→ Work item
Find the lines in the entries that follow where the word "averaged" occurs, and state how many there are, with no other words.

-------- Provided entries

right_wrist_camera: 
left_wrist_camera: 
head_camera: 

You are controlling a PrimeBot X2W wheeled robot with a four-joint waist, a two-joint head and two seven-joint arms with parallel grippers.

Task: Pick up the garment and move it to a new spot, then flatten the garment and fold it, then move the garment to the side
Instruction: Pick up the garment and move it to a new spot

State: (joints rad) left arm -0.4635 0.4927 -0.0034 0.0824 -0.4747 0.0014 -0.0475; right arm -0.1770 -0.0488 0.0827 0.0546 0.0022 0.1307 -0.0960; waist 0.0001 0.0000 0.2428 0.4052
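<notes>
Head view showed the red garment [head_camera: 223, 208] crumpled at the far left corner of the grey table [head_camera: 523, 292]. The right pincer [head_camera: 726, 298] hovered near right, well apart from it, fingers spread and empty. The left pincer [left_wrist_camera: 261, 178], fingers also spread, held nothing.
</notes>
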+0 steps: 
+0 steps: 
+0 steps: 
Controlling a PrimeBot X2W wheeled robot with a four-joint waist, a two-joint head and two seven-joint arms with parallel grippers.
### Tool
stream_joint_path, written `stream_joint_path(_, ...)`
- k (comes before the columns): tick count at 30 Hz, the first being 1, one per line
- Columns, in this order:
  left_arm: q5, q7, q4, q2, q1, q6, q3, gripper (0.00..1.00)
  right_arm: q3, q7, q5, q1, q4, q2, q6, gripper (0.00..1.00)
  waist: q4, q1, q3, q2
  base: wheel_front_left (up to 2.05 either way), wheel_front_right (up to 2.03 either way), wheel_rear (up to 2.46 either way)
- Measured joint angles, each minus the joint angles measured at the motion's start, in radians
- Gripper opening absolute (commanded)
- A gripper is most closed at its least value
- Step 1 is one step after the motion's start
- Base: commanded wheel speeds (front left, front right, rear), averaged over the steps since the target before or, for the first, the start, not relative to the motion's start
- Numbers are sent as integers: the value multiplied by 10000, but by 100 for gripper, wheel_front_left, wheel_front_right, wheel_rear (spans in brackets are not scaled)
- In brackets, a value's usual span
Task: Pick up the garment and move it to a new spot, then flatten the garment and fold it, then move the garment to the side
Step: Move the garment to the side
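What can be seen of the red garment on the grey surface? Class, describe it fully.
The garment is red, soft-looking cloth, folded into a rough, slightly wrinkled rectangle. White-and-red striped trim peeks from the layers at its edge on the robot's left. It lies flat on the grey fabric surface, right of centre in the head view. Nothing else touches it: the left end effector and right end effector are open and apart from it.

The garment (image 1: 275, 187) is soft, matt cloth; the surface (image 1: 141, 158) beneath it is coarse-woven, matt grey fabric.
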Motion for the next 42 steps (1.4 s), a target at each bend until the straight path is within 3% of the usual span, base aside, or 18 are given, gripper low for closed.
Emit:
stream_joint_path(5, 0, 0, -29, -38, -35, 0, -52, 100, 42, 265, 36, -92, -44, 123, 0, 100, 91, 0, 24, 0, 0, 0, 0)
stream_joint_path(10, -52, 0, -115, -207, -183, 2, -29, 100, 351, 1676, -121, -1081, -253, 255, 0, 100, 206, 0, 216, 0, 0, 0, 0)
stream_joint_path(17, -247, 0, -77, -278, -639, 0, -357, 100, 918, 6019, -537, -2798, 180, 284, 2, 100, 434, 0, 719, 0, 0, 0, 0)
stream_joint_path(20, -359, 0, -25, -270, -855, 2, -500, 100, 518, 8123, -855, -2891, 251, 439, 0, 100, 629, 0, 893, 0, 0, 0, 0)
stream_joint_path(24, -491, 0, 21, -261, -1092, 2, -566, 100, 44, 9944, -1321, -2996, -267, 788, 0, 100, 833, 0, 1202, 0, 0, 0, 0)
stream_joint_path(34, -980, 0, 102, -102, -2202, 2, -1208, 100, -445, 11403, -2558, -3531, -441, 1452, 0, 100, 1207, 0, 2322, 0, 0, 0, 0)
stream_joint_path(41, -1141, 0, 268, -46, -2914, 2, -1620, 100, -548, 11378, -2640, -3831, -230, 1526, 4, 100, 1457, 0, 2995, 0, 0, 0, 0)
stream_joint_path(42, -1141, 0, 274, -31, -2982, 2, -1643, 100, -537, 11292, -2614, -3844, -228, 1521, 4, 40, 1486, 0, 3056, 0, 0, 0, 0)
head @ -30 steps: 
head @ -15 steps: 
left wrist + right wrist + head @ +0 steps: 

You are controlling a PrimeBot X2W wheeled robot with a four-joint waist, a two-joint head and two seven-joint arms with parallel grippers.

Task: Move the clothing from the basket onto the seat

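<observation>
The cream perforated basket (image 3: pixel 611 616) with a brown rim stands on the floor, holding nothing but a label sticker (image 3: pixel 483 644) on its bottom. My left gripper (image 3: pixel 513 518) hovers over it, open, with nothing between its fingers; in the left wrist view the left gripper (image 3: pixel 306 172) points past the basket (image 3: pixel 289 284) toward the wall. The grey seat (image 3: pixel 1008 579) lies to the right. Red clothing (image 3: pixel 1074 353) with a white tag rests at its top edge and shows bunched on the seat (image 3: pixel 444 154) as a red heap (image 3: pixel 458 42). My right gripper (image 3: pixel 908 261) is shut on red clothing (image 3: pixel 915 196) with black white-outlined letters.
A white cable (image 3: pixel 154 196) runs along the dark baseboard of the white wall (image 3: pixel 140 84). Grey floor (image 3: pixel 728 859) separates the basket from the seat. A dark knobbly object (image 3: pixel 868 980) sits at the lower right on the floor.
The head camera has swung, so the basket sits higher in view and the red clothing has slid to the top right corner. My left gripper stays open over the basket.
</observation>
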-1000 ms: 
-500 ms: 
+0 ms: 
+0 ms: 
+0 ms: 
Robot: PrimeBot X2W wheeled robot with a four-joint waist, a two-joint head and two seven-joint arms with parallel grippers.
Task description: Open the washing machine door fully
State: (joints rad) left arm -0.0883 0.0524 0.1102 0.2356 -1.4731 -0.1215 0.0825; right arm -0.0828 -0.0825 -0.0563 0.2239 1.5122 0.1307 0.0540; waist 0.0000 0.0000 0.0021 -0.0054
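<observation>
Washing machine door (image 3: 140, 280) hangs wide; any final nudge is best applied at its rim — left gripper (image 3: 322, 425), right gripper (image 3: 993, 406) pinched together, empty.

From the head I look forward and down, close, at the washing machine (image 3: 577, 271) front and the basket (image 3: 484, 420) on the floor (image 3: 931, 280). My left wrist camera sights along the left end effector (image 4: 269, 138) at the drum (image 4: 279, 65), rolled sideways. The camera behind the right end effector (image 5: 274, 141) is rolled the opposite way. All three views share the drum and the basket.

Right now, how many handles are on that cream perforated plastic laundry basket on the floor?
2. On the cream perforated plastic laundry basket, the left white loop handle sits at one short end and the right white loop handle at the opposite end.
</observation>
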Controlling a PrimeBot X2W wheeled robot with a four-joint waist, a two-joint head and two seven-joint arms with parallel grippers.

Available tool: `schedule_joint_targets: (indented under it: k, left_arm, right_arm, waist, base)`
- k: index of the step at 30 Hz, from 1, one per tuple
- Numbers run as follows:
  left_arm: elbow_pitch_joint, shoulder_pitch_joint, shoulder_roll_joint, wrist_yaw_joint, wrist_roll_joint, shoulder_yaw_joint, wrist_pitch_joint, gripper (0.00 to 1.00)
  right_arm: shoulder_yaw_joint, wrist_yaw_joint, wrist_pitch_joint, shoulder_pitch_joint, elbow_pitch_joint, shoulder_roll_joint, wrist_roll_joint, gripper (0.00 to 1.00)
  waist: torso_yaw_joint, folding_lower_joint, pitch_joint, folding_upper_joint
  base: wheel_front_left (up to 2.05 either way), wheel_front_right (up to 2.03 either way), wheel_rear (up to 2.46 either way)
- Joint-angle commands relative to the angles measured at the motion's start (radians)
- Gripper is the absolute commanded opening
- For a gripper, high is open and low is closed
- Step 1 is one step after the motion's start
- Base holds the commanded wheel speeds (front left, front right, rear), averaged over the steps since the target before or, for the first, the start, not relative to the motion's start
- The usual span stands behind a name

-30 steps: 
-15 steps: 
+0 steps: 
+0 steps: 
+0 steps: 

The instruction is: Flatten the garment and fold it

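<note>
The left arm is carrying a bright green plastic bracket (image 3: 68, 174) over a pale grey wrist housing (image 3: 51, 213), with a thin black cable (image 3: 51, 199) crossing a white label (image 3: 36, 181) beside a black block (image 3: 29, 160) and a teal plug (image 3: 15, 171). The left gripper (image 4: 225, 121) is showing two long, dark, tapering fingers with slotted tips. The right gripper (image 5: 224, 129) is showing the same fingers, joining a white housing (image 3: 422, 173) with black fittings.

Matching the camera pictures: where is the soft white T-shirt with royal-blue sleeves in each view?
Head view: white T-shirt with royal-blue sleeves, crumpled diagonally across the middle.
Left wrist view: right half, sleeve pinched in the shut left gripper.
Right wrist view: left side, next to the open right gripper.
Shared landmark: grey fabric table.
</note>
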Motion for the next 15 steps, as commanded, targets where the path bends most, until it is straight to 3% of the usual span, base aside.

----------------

→ Result of this exercise
2